Nun also Lindner. "Er ist die letzte Patrone der NRW-FDP", heißt es in Düsseldorf martialisch. Darin mischen sich gleichermaßen Häme und Respekt vor dem ungestümen Jungtalent aus Wermelskirchen. Ausgerechnet am 1. April soll Christian Lindner zum neuen Landesvorsitzenden gewählt werden. Einen Spaßwahlkampf à la Westerwelle ("Projekt 18") will er aber nicht führen: "Erwarten Sie von uns keine Mätzchen."

Der Parteitag wird ihm zweifellos ein exzellentes Ergebnis bescheren, denn auf ihn richten sich in der Landespartei alle Blicke. Lindner ist sich seiner Verantwortung bewusst. Unmittelbar nachdem er seine Bewerbung um den Parteivorsitz bekannt gegeben hatte, stellte er klar, dass er seine politische Zukunft in Nordrhein-Westfalen sehe — das sei doch keine Frage. Wenn er die Liste zur NRW-Wahl anführe, dann wolle er auch die Landtagsfraktion führen.

Lindner muss Partei und Anhängerschaft so stark mobilisieren, dass es zum Sprung über die alles entscheidende Fünf-Prozent-Hürde reicht. Wie Papke (der bei einem erfolgreichen Abschneiden der FDP den Fraktionsvorsitz abgeben müsste) hat Lindner das Thema Glaubwürdigkeit zum Aushängeschild erkoren. Die FDP hat schließlich oft genug als "Umfaller-Partei" von sich reden gemacht — zuletzt bei den Koalitionssondierungen 2010 in NRW, als es zunächst hieß, mit SPD und Grünen würden wegen ihrer Kontakte zur Linkspartei keine Verhandlungen geführt, was bald darauf jedoch nicht mehr gelten sollte.

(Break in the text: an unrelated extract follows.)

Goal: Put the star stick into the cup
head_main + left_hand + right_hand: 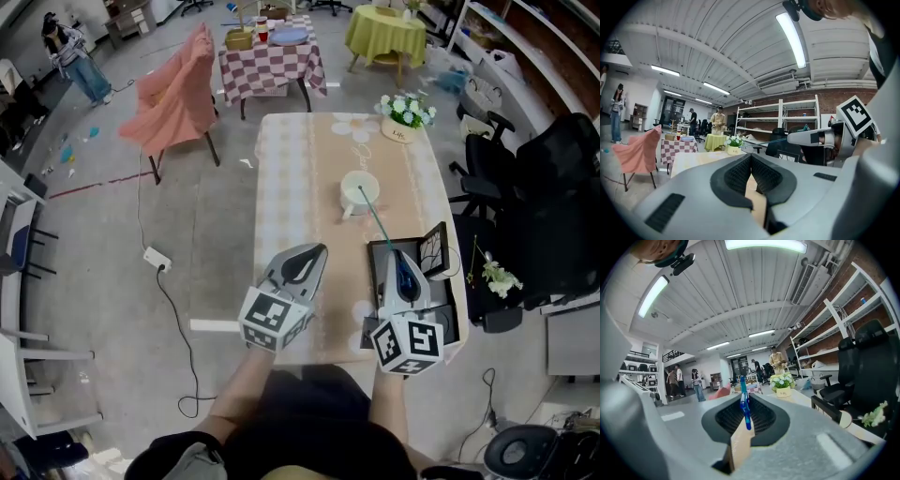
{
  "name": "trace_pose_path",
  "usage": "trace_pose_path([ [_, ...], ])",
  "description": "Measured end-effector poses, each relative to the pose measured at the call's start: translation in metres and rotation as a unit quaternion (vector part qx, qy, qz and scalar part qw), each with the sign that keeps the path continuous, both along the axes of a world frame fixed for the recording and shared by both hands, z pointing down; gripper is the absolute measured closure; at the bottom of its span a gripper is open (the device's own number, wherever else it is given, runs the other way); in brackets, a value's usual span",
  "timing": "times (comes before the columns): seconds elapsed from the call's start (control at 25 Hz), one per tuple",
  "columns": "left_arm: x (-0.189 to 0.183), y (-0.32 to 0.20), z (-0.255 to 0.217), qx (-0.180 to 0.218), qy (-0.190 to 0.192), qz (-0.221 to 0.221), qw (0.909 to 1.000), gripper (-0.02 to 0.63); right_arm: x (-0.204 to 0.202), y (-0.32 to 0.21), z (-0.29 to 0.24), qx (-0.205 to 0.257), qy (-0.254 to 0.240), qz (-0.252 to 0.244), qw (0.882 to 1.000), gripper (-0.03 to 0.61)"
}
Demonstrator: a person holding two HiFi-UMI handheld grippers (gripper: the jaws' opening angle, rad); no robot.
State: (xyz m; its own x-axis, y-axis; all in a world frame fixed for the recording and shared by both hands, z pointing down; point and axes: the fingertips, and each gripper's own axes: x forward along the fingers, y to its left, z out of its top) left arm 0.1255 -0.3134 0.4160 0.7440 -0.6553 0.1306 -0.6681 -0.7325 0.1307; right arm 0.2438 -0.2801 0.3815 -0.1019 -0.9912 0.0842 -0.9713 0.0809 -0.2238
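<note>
Jaws of the right gripper [399, 255] pinch the star stick [379, 223] by its tail, so its far end reaches out to the cup [359, 190]. Left gripper [307, 261] is pressed together and empty, probably just standing by.

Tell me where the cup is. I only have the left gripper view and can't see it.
Observer: The white cup stands on the table, ahead of the right gripper and short of the flower pot.
Operator: Stick gripped?
Observer: Yes. The right gripper view shows the jaws shut on the star stick, with its blue shaft between the pads.
Operator: Tip in the cup?
Observer: In the head view the tip overlaps the cup's opening. I cannot tell whether it is inside.
</note>
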Motion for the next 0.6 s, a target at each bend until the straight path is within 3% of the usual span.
trace_pose_path([
  [0.6, 0.022, -0.047, 0.023, -0.024, -0.007, -0.015, 0.9996, 0.604, 0.019, -0.054, 0.035, -0.044, 0.003, -0.014, 0.999, 0.557],
])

Diesmal, so werden Lindner und seine Mitstreiter betonen, stehe die NRW-FDP mit blütenweißer Weste da, denn sie sei beim Landeshaushalt 2012 nicht eingeknickt. Die Fraktion habe vielmehr ihr Beharren auf Haushaltskonsolidierung "gewissermaßen mit Blut unterschrieben", so Lindner in Düsseldorf, wobei unklar blieb, ob er sich diese theatralische Formulierung vorher sorgsam zurechtgelegt hatte oder ob sie — bei ihm durchaus denkbar — einer spontanen Eingebung entsprang. Jedenfalls ließ sich tags darauf kaum eine Zeitung dieses markige Zitat entgehen.

Lindner braucht die Presse, um seine frohe Botschaft unter die Leute zu bringen. Und die lautet auf eine Kurzformel gebracht: Es muss doch mindestens eine Partei im nordrhein-westfälischen Landtag geben, die darauf achtet, dass mit dem Geld der Steuerzahler sorgsam umgegangen wird. Dass sich die Piratenpartei, obwohl noch gar nicht im Parlament vertreten, schon jetzt für die im Sommer anstehende Diätenerhöhung stark macht, findet Lindner "amüsant".

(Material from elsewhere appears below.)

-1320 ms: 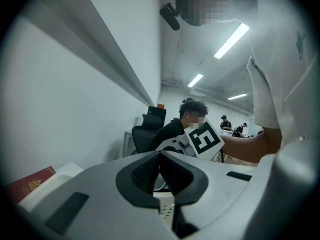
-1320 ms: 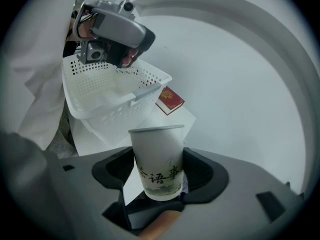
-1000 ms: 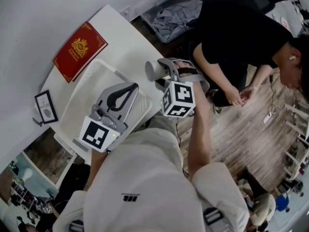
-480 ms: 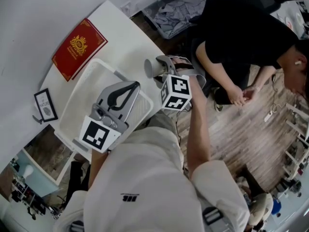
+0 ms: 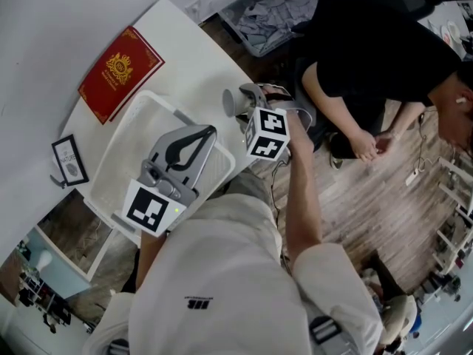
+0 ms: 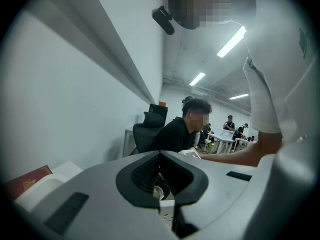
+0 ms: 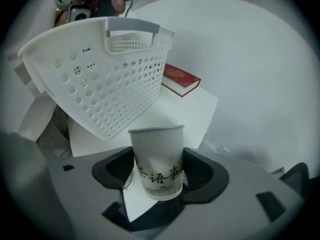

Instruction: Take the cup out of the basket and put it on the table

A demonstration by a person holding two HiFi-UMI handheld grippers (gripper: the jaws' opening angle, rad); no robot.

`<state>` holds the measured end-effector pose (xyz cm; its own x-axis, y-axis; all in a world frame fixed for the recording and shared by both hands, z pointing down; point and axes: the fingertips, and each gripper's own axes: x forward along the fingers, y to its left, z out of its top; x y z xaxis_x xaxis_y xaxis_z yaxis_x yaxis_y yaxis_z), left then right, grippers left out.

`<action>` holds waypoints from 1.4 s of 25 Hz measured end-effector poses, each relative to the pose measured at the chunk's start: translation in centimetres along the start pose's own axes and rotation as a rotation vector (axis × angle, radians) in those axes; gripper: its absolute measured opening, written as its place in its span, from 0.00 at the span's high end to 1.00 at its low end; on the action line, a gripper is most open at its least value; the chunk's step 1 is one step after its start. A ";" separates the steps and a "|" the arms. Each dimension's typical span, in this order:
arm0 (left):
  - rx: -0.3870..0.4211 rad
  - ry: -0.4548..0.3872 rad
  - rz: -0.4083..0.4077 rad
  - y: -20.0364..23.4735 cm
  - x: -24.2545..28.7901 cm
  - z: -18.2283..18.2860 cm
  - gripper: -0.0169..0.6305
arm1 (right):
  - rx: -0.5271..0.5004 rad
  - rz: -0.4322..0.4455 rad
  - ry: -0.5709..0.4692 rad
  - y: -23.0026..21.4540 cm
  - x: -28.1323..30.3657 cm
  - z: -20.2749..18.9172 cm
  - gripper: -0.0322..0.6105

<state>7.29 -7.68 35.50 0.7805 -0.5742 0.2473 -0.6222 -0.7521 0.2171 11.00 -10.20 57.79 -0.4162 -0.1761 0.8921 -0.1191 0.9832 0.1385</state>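
The white paper cup (image 7: 156,161) with dark characters stands upright between the jaws of my right gripper (image 7: 157,171), which is shut on its lower half. In the head view this cup (image 5: 233,102) is outside the white perforated basket (image 5: 140,150), near the white table's (image 5: 196,69) right edge; I cannot tell whether it touches the top. The basket (image 7: 107,76) rises to the left behind the cup. My left gripper (image 5: 208,131) hovers over the basket's near right side, its jaw tips (image 6: 160,154) meeting with nothing seen between them.
A red book (image 5: 120,75) lies at the table's far left, and the book (image 7: 180,79) shows behind the basket. A small framed picture (image 5: 70,163) sits left of the basket. A person in black (image 5: 369,58) sits close on the right, with a bin of cloth (image 5: 270,17) beyond.
My right gripper has shifted slightly away along the table edge with the cup still in it. The left gripper and the basket have stayed put.
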 end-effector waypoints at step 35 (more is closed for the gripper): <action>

Neben den Finanzen wird sich der designierte Spitzenkandidat auf das NRW-Bildungssystem fokussieren, und zwar schon deshalb, weil die Schule für SPD, Grüne und CDU nach dem gemeinsamen Kompromiss kein zündendes Wahlkampfthema mehr sein kann. Die FDP dagegen versteht sich als Gralshüter des gegliederten Systems mit leistungsorientierten Gymnasien.

Mit Lindner, so frohlockt der niederrheinische Liberale Dietmar Brockes, "haben wir eine realistische Chance, in den Landtag einzuziehen". Tatsächlich zeigen neueste Umfragekurven wieder nach oben: Die FDP hat sich auf vier Prozent berappelt. Macht sich hier bereits ein Lindner-Effekt bemerkbar?